The plight of, for example, the Maronites who were displaced from the village of Kormakitis is, thereby, not integrated in the drafter’s theoretical conceptualization of the glossary, eliminating, once again, the religious groups from being part of or benefiting from any initiative taken for peace.

The Right to Remember?

In 2005, the UN published the Updated Set of Principles for the Protection and Promotion of Human Rights through action to Combat Impunity. Principle 3, therein, reads as follows:

A people’s knowledge of the history of its oppression is part of its heritage and, as such, must be ensured by appropriate measures in fulfillment of the State’s duty to preserve archives and other evidence concerning violations of human rights and humanitarian law and to facilitate knowledge of those violations. Such measures shall be aimed at preserving the collective memory from extinction and, in particular, at guarding against the development of revisionist and negationist arguments.  

One of the journalists who drafted the glossary tweeted the following:

‘This glossary is not an attempt to deny or erase the past, but a conscious effort to promote a culture of understanding between communities’
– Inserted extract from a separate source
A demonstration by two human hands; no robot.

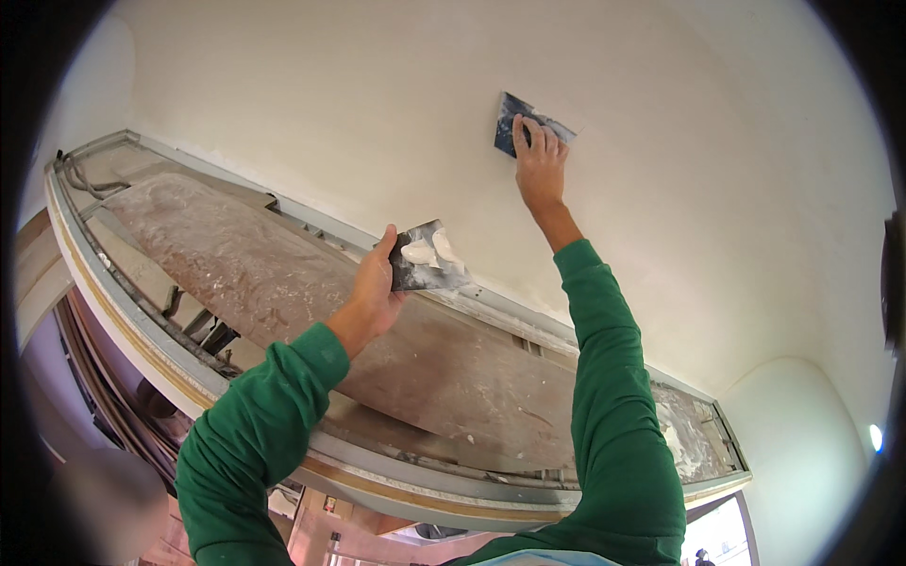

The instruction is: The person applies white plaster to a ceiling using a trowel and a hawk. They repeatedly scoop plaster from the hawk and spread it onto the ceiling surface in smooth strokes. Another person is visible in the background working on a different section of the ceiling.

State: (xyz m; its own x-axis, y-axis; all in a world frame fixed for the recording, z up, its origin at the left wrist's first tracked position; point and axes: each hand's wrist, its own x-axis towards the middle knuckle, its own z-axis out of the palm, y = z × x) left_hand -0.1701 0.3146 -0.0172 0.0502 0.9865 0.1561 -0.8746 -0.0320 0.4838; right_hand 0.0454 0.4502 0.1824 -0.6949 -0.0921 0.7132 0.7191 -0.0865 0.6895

However, despite this comment, I would beg to differ and instead argue that neutralizing atrocities through the recommendation of words which are perceived by the glossary’s drafters to be less offensive to the ‘other community’ such as ‘Turkey/Turkish army/Turkish government’ rather than ‘Turkish Invader’ or the ‘Southern part of the Island’ rather than the ‘Free Areas’ appears to disregard the right of either side of the conflict to know and acknowledge its history of oppression. There is no need to develop negationist or revisionist arguments for purposes of narrative alteration and, subsequently, reconciliation.

Conclusion

In sum, regardless of good intentions on the part of drafters and supporters, this document is problematic for the reasons stated above, namely, the drastic reconceptualization of historical events and their interpretation through mere word changing, the continuation of the peace path on the dogma of segregation and the disregard of the country’s religious groups from this initiative. Furthermore, it is also of concern due to its free speech implications. Although this is an optional document, supported by an international organization and dismissed by the Union of Cypriot Journalists on free speech grounds, the image of a journalist writing a piece with a 56 page handbook at his or her side to double check what and how something is being phrased makes me shudder slightly. Let us not forget the role Mnemosyne, the Titan goddess of memory and remembrance and the inventress of language and words, played for the Ancient Greeks. For them, memory was a significant gift from the Gods which allowed them not only to remember but also to reason and foresee the future. Initiative should, thereby, focus on reconciling and making sense of each other’s remembrance for people’s collective future, rather than proposing Jean Calvin’s Christian oblivion.